An exact restatement of the entire listing is needed, excluding all images.

--

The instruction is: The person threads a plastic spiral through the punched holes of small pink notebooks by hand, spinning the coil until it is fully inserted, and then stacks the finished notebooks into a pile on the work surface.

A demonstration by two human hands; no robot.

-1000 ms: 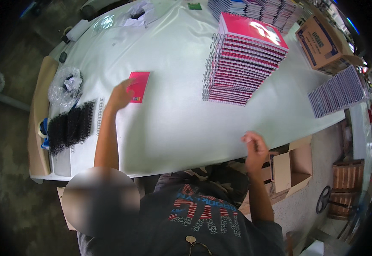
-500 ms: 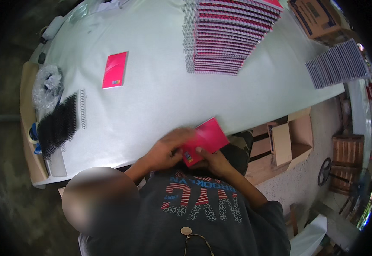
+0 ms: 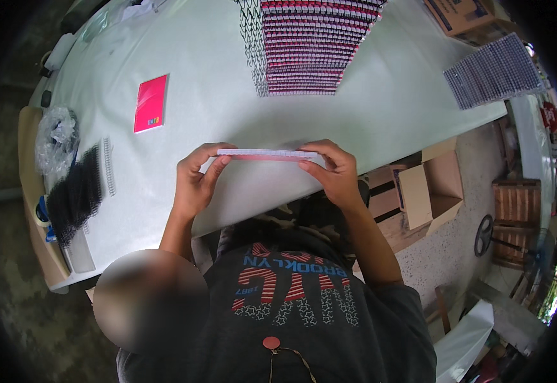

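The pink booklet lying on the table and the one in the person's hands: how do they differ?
The pink booklet on the table lies flat, cover up, untouched. The held booklet is seen edge-on, showing its white page edges, gripped at its ends by the left hand and right hand. Both have pink covers.

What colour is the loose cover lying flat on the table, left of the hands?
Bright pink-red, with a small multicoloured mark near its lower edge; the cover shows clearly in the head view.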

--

- Answer to the problem
The instruction is: The person threads a plastic spiral through the punched holes of small pink notebooks by hand, spinning the coil until it is fully inserted, and then stacks the finished notebooks into a pile on the work surface.

A demonstration by two human hands; no robot.

-1000 ms: 
-500 ms: 
+0 ms: 

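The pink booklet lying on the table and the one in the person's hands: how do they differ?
The pink booklet on the table lies flat, cover up, untouched. The held booklet is seen edge-on, showing its white page edges, gripped at its ends by the left hand and right hand. Both have pink covers.

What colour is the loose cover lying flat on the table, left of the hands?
Bright pink-red, with a small multicoloured mark near its lower edge; the cover shows clearly in the head view.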

Work on this exercise is complete.